映画はその末尾で、一瞬、零戦の飛翔シーンを映し出し、やがてそれらの飛行機が無残な残骸の山となってしまった光景を、主人公の心象風景として、カプローニとの最後の対話を通じて描き出して見せる。しかし、そこに自らが生み出した飛行機への愛惜は描かれていても、後悔はかけらも感じさせない。その目を覆うばかりの廃墟こそが、主人公が夢を生きた証であり、彼の生の在り方を示すものだ。
ただし、実際の堀越二郎は、ここに描かれた堀越二郎とは異なり、零戦の運動性の向上のために、本来戦闘機に備わっているべき防弾性等の防御性能を削ぎ落とした設計を行ったこと等に随分苦しんでいたようである。
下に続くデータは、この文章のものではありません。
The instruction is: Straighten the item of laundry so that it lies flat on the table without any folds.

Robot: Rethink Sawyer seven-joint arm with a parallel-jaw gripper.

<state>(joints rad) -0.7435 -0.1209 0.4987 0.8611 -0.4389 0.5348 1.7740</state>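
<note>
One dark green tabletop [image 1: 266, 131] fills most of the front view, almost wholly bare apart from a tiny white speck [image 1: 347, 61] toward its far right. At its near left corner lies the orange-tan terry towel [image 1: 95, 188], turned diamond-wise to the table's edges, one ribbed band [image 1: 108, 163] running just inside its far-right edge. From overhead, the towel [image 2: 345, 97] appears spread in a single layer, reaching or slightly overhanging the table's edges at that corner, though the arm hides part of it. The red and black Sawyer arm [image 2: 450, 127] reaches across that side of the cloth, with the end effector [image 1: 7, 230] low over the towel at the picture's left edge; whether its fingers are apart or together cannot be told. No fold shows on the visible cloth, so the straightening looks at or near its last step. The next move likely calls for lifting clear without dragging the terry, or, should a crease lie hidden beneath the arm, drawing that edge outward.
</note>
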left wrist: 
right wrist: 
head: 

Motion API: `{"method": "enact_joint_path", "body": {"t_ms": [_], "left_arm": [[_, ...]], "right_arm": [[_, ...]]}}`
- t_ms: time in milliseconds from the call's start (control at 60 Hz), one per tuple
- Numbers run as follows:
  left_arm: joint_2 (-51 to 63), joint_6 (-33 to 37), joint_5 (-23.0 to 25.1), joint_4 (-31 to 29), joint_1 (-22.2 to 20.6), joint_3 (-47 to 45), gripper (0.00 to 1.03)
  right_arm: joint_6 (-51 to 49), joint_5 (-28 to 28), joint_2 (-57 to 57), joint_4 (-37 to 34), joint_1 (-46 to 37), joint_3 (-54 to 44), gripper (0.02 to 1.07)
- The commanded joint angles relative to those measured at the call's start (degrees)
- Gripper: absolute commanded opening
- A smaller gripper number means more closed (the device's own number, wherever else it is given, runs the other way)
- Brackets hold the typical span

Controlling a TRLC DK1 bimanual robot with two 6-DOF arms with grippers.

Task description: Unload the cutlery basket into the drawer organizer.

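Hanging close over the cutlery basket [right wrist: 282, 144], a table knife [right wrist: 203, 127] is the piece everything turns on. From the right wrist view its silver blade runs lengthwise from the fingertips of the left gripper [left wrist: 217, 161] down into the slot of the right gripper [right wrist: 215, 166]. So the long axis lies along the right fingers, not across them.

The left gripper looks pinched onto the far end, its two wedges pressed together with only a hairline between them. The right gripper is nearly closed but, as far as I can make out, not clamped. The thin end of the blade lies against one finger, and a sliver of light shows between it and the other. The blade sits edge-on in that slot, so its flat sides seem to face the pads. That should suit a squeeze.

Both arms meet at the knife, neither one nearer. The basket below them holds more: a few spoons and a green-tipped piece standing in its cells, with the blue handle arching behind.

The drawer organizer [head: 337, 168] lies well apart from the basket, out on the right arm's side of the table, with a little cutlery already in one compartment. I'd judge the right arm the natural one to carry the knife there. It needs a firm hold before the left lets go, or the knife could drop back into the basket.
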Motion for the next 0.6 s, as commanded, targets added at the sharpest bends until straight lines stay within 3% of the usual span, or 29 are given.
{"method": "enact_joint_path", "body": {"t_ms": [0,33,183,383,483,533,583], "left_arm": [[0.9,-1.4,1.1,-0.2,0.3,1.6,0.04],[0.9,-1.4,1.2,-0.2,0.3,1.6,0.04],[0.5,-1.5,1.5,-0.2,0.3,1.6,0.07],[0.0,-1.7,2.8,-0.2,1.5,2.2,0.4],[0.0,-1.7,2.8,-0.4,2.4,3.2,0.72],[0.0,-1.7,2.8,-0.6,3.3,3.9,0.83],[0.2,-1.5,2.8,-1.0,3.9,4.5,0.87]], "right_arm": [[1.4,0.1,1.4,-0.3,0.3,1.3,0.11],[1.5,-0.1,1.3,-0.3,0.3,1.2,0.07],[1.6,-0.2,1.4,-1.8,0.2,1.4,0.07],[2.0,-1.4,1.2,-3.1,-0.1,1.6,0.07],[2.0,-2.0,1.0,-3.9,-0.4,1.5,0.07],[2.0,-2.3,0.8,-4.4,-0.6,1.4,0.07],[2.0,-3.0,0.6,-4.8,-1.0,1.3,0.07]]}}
しかし、映画はそのような煩悶を描かない。そこには、夢の追求に向けて愚直なまでに純化された意志のみが描かれている。
したがって、本作は決して反戦映画などではなく、生の実相は、どうしたところで戦いであることを明示したものとなっている。宮崎駿の表面的な言説は、かのノーベル賞作家がそうであるように、今では死に態となっている戦後民主主義的かつ左翼的言辞をどうしようもなく繰り返しているが、本作は彼のアニメーション作品としては、はじめてその皮相で空虚な表層の言辞を食い破ってみせたものと感じられた。
そこに露出してきたものは、マンガ「風の谷のナウシカ」の終局において、ナウシカが、人類の英知を詰め込まれた墓所の主から叩き付けられた、「お前はみだらな虚無だ、危険な闇だ」という滅びの託宣に向けて吐き出した「ちがう、いのちは闇の中のまたたく光だ」という叫びにも似た何かだ。だが、ナウシカのそれが叫びであるが故にロマン主義的な物語の構図に回収されていったのとは異なり、敗残の堀越二郎が呟く、唖然とするような「生きねば」という述懐は、あからさまにメロドラマを擬態してきた作品総体を、一瞬にして覆してしまうような強烈な何かを放っている。